Édito
01/09/2015

Tabac : Exemple caricatural d’une tension éthique

Albert Hirsch, professeur de pneumologie et membre du Comité éthique et cancer

Première cause de mortalité prématurée évitable, l’usage du tabac a causé la mort de 78 000 personnes en 2010 dont la moitié survient avant l’âge de 60 ans.  C’est aussi un facteur majeur d’inégalités tant sociales que de santé.
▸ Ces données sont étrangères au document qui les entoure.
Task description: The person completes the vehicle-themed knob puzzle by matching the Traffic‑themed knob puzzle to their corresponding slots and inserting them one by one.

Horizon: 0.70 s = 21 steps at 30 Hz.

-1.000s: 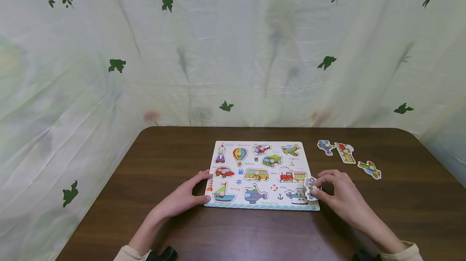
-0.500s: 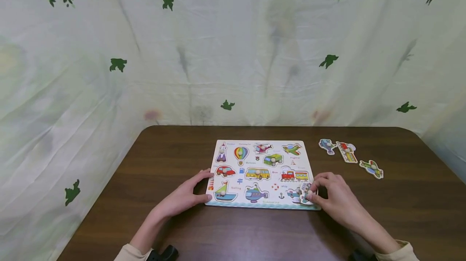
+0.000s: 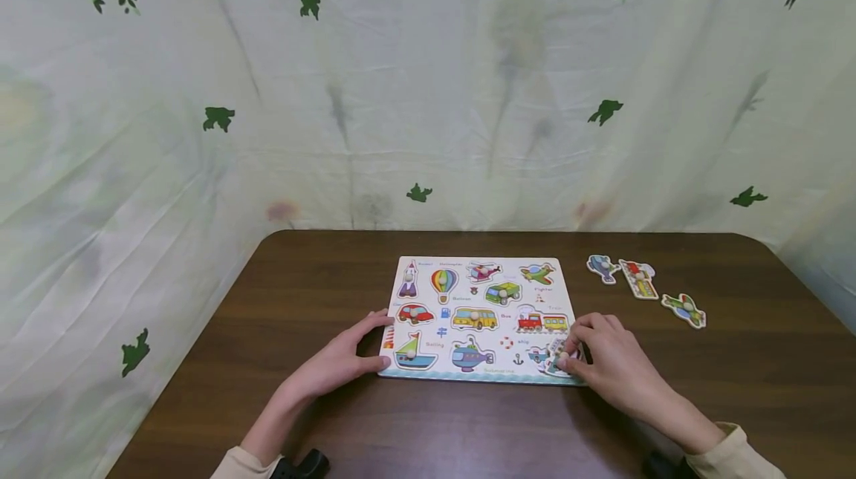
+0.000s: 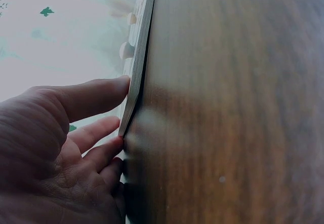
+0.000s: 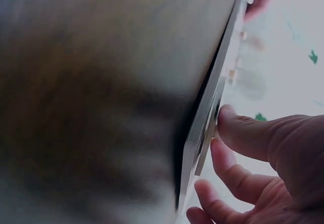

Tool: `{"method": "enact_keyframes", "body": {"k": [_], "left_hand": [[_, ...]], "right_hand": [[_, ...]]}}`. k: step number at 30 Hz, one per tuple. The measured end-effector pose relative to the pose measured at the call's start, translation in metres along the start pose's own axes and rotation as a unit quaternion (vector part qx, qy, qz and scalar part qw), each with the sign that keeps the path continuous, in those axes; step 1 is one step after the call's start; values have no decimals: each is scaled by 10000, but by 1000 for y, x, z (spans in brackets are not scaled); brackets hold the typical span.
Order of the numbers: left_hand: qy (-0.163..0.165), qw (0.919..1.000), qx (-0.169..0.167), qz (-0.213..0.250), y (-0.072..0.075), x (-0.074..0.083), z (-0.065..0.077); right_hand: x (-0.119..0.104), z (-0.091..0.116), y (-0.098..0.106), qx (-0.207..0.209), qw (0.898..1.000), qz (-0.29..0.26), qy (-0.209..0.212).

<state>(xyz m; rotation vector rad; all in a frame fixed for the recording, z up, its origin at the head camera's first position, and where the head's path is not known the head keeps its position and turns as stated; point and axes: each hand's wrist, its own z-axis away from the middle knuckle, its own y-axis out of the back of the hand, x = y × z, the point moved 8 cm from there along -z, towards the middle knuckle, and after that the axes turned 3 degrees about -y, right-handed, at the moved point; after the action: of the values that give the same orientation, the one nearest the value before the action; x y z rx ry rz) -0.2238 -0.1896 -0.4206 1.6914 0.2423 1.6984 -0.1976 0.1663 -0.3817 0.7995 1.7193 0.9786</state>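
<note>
A white peg puzzle board (image 3: 428,373) with colourful vehicle pictures lies on the table. My left hand (image 3: 334,364) touches its left side, thumb near the front corner and fairly straight fingers along the edge. At the board's front right corner, my right hand (image 3: 618,360) pinches a small knobbed puzzle piece (image 3: 553,365) between thumb and fingers. This piece partly covers the ship picture; the fingers hide some of it, so its own picture is unclear. In the right wrist view, the piece (image 5: 203,150) lies slightly askew on the board's face.
Right of the board lie three loose puzzle pieces: a blue one (image 3: 603,269), a red and yellow one (image 3: 640,280) touching or nearly touching it, and a green plane (image 3: 684,310). A pale leaf-patterned curtain (image 3: 455,93) hangs behind the brown table (image 3: 321,271).
My right hand has moved slightly left with the puzzle piece, from the board's right edge onto the ship picture, and the piece has turned. My left hand stays at the board's left edge.
</note>
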Motion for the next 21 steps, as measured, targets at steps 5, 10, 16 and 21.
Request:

Il est significatif de noter que la prévalence du tabagisme chez les chômeurs est de près de 50 % contre 30 % chez ceux qui ont un emploi.
Au plan national, le coût économique du tabac, estimé à près de 20 milliards d’euros pour les dépenses de soins et à près de 50 milliards d’euros si l’on inclut les coûts indirects, est très inférieur aux taxes et à la TVA que l’État tire de la vente de ce produit, de l’ordre de 14 milliards d’euros.
Témoignant de ses intentions à endiguer le fléau du tabagisme, le parlement français a ratifié la CCLAT (Convention cadre de lutte antitabac) en 2004, premier traité négocié sous les auspices de l’OMS. Elle comporte en son sein l’ensemble des dispositions réglementaires ayant permis aux pays qui l’appliquent de ramener la prévalence du tabagisme entre 10 % et 20 %, alors que celle-ci plafonne encore en 2014 à 34 % en France, et de réduire de manière significative la mortalité et la morbidité liées à son usage.
Alors comment expliquer ce retard dans un pays qui a multiplié les lois et les dispositions réglementaires (la loi Veil de 1976, la loi Evin de 1991, les trois Plans cancer, le décret Bertrand de 2006), et dont les campagnes d’information dans les grands médias ont englouti des sommes considérables ?
Les raisons sont multiples. Certaines sont liées à l’inculture des professionnels de santé, en premier lieu des médecins, concernant la santé de la population au profit de l’attention qu’ils portent à l’individu malade. D’autres relèvent de la disproportion des moyens dont dispose une industrie puissante, organisée et sans scrupule, en regard du budget du ministère de la Santé. Enfin, joue le contexte d’un produit ayant la double propriété d’être puissamment addictif auprès de ses consommateurs et de rendre l’État dépendant  des milliards d’euros qu’il tire du produit des taxes du commerce du tabac. Mais la raison majeure reste l’absence d’une politique associant l’ensemble des dispositions efficaces sur des décennies, seule susceptible de protéger la santé des Français d’un poison mortel consommé par plus d’un tiers de la population adulte.
La lutte contre le tabac fournit ainsi un exemple caricatural de la mise en tension éthique d’intérêts divergents, au détriment de la vie de dizaines de milliers de personnes.